El mal siempre ha sido un misterio y un enigma que ha cautivado tanto a la reflexión racional como a las sabidurías antiguas en sus expresiones narrativas y míticas. La pregunta de alguna manera ha sido la misma: ¿por qué existe el mal? Paul Ricoeur, en un hermoso ensayo titulado “El mal: un desafío a la filosofía y a la teología” (Lectures 3, Aus frontières de la philosophie) cambia la pregunta por el mal hacia la cuestión del sufrimiento, bien sea infringido o padecido.

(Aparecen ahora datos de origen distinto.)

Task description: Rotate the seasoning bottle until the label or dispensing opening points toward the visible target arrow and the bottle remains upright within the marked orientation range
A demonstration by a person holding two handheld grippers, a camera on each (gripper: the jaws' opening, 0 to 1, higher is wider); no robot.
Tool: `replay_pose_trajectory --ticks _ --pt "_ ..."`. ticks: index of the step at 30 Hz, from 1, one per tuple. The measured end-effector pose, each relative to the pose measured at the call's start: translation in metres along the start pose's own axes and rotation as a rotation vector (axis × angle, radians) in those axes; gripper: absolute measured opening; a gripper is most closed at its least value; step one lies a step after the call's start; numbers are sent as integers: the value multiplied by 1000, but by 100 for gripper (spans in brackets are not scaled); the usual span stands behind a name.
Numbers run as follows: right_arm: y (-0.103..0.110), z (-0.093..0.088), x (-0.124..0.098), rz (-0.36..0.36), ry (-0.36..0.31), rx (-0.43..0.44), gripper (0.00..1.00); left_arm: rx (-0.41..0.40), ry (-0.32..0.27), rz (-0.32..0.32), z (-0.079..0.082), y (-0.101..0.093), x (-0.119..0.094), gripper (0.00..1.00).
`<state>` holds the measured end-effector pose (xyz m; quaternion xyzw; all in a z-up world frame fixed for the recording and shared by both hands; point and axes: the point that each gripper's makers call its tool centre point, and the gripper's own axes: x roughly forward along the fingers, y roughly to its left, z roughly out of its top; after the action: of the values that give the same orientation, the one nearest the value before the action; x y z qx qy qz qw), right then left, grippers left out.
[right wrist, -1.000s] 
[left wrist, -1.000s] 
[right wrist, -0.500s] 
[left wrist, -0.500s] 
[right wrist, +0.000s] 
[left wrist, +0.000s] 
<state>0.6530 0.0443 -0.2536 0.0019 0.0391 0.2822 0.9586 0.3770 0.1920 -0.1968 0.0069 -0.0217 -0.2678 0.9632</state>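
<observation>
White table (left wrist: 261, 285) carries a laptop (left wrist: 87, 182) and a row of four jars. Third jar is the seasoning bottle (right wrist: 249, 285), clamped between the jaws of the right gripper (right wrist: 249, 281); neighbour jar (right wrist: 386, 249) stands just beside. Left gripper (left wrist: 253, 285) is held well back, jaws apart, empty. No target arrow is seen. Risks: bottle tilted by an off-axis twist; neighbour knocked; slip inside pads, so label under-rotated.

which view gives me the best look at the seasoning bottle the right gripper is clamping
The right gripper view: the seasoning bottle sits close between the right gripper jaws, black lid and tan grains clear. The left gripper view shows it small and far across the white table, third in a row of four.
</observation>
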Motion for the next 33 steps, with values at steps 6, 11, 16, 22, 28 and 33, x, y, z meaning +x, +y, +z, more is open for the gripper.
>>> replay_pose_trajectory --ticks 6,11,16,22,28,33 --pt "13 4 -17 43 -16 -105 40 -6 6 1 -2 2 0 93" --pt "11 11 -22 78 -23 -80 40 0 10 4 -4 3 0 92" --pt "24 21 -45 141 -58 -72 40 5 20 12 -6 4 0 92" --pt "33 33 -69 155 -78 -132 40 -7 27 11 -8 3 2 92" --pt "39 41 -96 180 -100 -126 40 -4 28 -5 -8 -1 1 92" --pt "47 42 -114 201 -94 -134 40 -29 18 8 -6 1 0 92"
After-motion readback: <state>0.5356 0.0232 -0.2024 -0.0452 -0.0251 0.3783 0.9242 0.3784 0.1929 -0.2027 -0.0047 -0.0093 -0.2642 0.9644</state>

Aunque ambas cuestiones están bien relacionadas, son distintas. La pregunta por el mal adquiere unos matices antropológicos y metafísicos que rebasan los contornos del pensamiento lógico. El mal aparece a la razón interpretativa como una realidad absoluta que trasgrede y traspasa cualquier esfuerzo de coherencia lógica. Da la sensación de que el mal, no importa que esté bien estructurado y sistematizado en cualquiera de sus manifestaciones, en sí mismo su existencia rompe con la lógica del pensamiento racional. Un poco a la manera de Sócrates sigue habitando en nosotros aquella vieja idea de que el mal es ignorancia. San Agustín de Hipona, como heredero del helenismo neoplatónico de Plotino, añade al mal, por un lado, la ausencia de luz (y sabemos que la “luz” es el símbolo del conocimiento); por el otro, añade al mal un exceso de materia, un apego radical a lo “bajo” impidiendo la elevación del alma hacia las “alturas” (tal vez en otro momento hable un poco de este esquema cultural: lo bajo y lo alto, lo malo y lo bueno).

Desde esta lógica interpretativa es que la filósofa judía Hannah Arendt nos habla de la banalidad del mal. Parafraseando su ensayo “Eichmann en Jerusalén” dirá que la ausencia de pensamiento, en términos de formulación de un juicio práctico, lleva al ser humano a realizar los actos más atroces contra otros seres humanos. Sin importar la posición desde la cual analicemos el problema del mal, el pensamiento lógico jamás dará cuenta de tal realidad.

Ahora bien, queda la cuestión del sufrimiento. ¿Por qué hablar de sufrimiento y no del mal? Si el mal es una abstracción metafísica que intenta acoger una compleja y variada realidad de manifestaciones, el sufrimiento es una realidad concreta y contextualizada que declara a un agente (de carne y hueso) y un alguien (individual o colectivo) que padece la acción en su cuerpo o en su persona. En el sufrimiento la víctima y victimario no son anónimos, están encarnados y, por lo tanto, son identificables. Esta identificación de los agentes-pacientes permite atribuir a cada uno, desde una perspectiva moral y ética, una serie de cualidades morales y sociopsicológicas. Aquí es cuando la realidad del sufrimiento trae al encuentro con el rostro del otro que clama por mi auxilio y al cual debo prestar mi ayuda en términos humanitarios.

El mal no tiene rostro, el sufrimiento sí que lo tiene. El que sufre es de carne y hueso y este angustiado es el que clama en viva voz por mí. El rostro que sufre es quien me dice “ven en mi auxilio”. La parábola del buen samaritano es fehaciente al respecto: yo me hago prójimo del sufriente, del caído.

Esta disquisición sobre el mal y el sufrimiento se hace a propósito de una perplejidad: nos enfocamos demasiado en el victimario y olvidamos a la víctima. La justicia reparadora obliga a hacer elección por la víctima, pero sin dejar de imputar al victimario toda la responsabilidad de sus actos. Esta centralidad del victimario y el posterior olvido de la víctima es el resultado de un esfuerzo del razonamiento lógico para hacer inteligible el fenómeno del mal. Esto es admirable cognoscitivamente, pero debemos someterlo a sospecha. La hipostasión de una realidad como el mal no debe llevar en ningún momento al olvido del que padece y sufre y que, desde su condición, lo más real que puede ser la realidad, clama a viva voz por mí.

La necesaria sospecha sobre el problema del mal debe llevarnos a dilucidar, desde cualquiera que sea mi posición y mi estado, cómo puedo aliviar la pesada carga del que sufre en este momento y que clama angustiante por mi auxilio.